:: Work to complete ::
Please repeat the data exactly, leaving nothing out.

:: Provided data ::
_ _ _ _ _ _ _

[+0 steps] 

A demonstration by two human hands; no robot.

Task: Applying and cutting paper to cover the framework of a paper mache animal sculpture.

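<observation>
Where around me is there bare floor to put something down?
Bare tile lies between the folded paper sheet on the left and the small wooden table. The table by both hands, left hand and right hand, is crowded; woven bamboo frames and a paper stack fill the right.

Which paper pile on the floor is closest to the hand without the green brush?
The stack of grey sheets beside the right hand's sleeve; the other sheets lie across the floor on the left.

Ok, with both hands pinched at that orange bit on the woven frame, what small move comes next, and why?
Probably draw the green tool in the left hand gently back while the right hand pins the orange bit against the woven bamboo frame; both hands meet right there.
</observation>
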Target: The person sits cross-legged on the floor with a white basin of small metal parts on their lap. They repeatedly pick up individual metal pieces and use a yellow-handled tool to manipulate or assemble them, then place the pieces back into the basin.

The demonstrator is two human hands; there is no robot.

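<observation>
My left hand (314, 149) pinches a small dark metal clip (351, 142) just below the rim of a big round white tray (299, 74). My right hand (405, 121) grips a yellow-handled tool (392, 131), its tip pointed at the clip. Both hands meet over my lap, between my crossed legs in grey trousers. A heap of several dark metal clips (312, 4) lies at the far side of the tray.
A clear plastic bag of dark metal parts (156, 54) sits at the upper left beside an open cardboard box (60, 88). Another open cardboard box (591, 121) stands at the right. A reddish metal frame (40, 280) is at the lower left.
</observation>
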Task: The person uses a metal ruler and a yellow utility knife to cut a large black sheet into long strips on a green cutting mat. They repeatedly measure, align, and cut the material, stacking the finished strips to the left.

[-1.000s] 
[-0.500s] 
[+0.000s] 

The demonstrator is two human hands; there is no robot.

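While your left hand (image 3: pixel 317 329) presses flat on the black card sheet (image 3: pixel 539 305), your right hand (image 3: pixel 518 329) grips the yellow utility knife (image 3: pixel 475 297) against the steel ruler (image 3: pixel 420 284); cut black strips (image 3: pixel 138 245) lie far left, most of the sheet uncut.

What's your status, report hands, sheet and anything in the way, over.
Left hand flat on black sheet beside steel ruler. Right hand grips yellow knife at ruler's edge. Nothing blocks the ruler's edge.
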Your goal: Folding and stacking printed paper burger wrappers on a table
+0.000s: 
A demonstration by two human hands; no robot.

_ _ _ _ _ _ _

:: Answer ::
[+0 steps] 

A demonstration by two human hands; no robot.

Task: Applying and cutting paper to cover the framework of a paper mache animal sculpture.

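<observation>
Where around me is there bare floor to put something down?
Bare tile lies between the folded paper sheet on the left and the small wooden table. The table by both hands, left hand and right hand, is crowded; woven bamboo frames and a paper stack fill the right.

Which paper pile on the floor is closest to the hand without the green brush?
The stack of grey sheets beside the right hand's sleeve; the other sheets lie across the floor on the left.

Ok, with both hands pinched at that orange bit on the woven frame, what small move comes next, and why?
Probably draw the green tool in the left hand gently back while the right hand pins the orange bit against the woven bamboo frame; both hands meet right there.
</observation>
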Target: The person sits cross-legged on the floor with a white basin of small metal parts on their lap. They repeatedly pick up individual metal pieces and use a yellow-handled tool to manipulate or assemble them, then place the pieces back into the basin.

The demonstrator is two human hands; there is no robot.

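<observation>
My left hand (314, 149) pinches a small dark metal clip (351, 142) just below the rim of a big round white tray (299, 74). My right hand (405, 121) grips a yellow-handled tool (392, 131), its tip pointed at the clip. Both hands meet over my lap, between my crossed legs in grey trousers. A heap of several dark metal clips (312, 4) lies at the far side of the tray.
A clear plastic bag of dark metal parts (156, 54) sits at the upper left beside an open cardboard box (60, 88). Another open cardboard box (591, 121) stands at the right. A reddish metal frame (40, 280) is at the lower left.
</observation>
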Task: The person uses a metal ruler and a yellow utility knife to cut a large black sheet into long strips on a green cutting mat. They repeatedly measure, align, and cut the material, stacking the finished strips to the left.

[-1.000s] 
[-0.500s] 
[+0.000s] 

The demonstrator is two human hands; there is no robot.

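While your left hand (image 3: pixel 317 329) presses flat on the black card sheet (image 3: pixel 539 305), your right hand (image 3: pixel 518 329) grips the yellow utility knife (image 3: pixel 475 297) against the steel ruler (image 3: pixel 420 284); cut black strips (image 3: pixel 138 245) lie far left, most of the sheet uncut.

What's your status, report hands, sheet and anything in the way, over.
Left hand flat on black sheet beside steel ruler. Right hand grips yellow knife at ruler's edge. Nothing blocks the ruler's edge.
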Your goal: Folding and stacking printed paper burger wrappers on a table
+0.000s: 
A demonstration by two human hands; no robot.

That concludes the response.